The House defeated a $700 billion emergency rescue for the nation’s financial system on Monday. The Dow Jones industrials plunged nearly 800 points, the most ever for a single day. But what does it all mean?

Jeff Brown, Karnes professor of finance and the director of the Center of Business and Public Policy at the University, answered a few questions for The Daily Illini following Monday’s events.

Daily Illini: What was the Treasury’s proposal intended to do?

Jeff Brown: The intent behind this legislation is not about bailing out Wall Street. It’s about trying to take steps to make sure the economy continues to function by giving firms and individuals access to credit. … Due to the tremendous uncertainty in the market right now, credit is just drying up. And the concern here is what we a call a liquidity crisis. Companies don’t have the ability to access funds they need for day to day operations.

DI: So why are some citizens claiming that the government proposal isn’t really helpful, but just spends taxpayers’ money?

JB: What Secretary (of the Treasury, Henry) Paulson was requesting was authority for the federal government to go into the market and buy up assets that financial institutions own that are linked … to the mortgage market.

It’s not about just giving away money for free, it’s using that $700 billion to buy assets currently on the books. The idea is that this would inject money back into the system, until the markets got moving again.

DI: Is this the only solution to the problem?

JB: The flow of credit and money in the economy has just kind of seized up. It’s just like throwing a bunch of sand in the gears of the economy. If you don’t do something to get the sand out, get the money flowing again, it’s hard to carry on day to day economic transactions.

There are a lot of different ways to address this and it’s not 100 percent clear this proposal was the best way to do it – for better or worse, it was the best thing on the table … and it just failed. So it’s not clear where things are going to move from here.

DI: Could a recession equal to the Great Depression really be on the horizon?

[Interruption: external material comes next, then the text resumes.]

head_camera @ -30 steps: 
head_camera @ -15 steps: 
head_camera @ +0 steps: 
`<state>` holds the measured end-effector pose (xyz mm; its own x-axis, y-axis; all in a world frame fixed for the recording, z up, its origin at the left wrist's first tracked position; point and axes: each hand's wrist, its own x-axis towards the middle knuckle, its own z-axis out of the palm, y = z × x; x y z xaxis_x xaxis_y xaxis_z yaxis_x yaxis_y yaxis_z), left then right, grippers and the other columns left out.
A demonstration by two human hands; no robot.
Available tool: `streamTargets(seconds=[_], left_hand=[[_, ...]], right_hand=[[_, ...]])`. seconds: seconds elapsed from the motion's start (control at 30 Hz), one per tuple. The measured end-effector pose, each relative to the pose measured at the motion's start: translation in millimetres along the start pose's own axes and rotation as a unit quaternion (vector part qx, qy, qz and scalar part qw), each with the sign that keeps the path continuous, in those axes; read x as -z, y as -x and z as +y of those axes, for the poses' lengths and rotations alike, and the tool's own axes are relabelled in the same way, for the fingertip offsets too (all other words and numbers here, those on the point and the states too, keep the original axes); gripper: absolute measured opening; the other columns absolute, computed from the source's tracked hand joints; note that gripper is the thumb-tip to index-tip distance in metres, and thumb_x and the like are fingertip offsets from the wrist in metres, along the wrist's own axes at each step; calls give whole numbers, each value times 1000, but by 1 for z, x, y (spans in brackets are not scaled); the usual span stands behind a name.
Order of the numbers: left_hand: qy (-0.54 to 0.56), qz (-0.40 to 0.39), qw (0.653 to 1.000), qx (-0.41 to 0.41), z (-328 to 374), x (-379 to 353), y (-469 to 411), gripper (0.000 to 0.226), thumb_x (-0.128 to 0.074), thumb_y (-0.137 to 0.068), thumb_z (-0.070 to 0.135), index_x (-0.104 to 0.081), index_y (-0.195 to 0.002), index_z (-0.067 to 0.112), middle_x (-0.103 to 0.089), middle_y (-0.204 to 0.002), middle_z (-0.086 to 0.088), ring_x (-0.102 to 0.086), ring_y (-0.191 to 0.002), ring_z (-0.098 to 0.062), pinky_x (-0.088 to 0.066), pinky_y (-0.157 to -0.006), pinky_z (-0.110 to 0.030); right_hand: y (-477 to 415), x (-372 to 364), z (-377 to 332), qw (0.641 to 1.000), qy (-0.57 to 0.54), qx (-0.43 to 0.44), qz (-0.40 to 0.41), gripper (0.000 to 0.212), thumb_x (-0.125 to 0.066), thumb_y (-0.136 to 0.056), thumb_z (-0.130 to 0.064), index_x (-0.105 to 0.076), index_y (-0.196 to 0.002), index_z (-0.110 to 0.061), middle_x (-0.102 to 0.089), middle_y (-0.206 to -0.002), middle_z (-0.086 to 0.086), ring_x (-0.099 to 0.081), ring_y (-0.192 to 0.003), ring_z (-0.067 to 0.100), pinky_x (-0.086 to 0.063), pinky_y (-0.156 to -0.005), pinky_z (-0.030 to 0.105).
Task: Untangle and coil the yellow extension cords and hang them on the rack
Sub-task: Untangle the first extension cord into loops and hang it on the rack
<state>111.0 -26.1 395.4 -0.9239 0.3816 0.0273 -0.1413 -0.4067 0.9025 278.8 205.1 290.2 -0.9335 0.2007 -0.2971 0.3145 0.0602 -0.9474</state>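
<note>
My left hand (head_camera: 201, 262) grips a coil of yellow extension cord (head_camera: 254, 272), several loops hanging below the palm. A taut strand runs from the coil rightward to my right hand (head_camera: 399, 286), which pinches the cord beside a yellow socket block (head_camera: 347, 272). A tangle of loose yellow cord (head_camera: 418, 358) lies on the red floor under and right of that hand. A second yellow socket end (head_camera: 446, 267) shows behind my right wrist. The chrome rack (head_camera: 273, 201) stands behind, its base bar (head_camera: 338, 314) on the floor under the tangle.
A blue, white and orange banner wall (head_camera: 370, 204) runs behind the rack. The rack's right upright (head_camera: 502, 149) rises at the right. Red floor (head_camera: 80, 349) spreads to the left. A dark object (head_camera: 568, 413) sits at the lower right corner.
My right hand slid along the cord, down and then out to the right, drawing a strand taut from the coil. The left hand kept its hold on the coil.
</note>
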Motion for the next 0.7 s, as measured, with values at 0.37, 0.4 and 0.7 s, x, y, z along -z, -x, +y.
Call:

JB: It’s possible, but that’s not the likely outcome. I would certainly not rule out the possibility that events could continue to worsen … absent some source of major intervention …. Maybe it’s only a few percentage points of possibility, but even that is higher than we’d like it to be.

If you’d have asked me the question three years ago, ‘What is the probability you’ll see a Great Depression during your lifetime,’ I would have said nearly zero. Now that number is still low … probably about 2 percent.

DI: What can students expect if the problem isn’t solved?

JB: Students could see interest rates on credit cards go up, they could see their parents’ financial situations decline, they could see repercussions in the job market.

But I would add one caution – all of these bad outcomes are not necessarily going to happen. There’s some chance we could slip into a major recession, and that chance is much higher when we’re in a credit crunch. It’s possible that even if no legislation passes we might well see our way out of this.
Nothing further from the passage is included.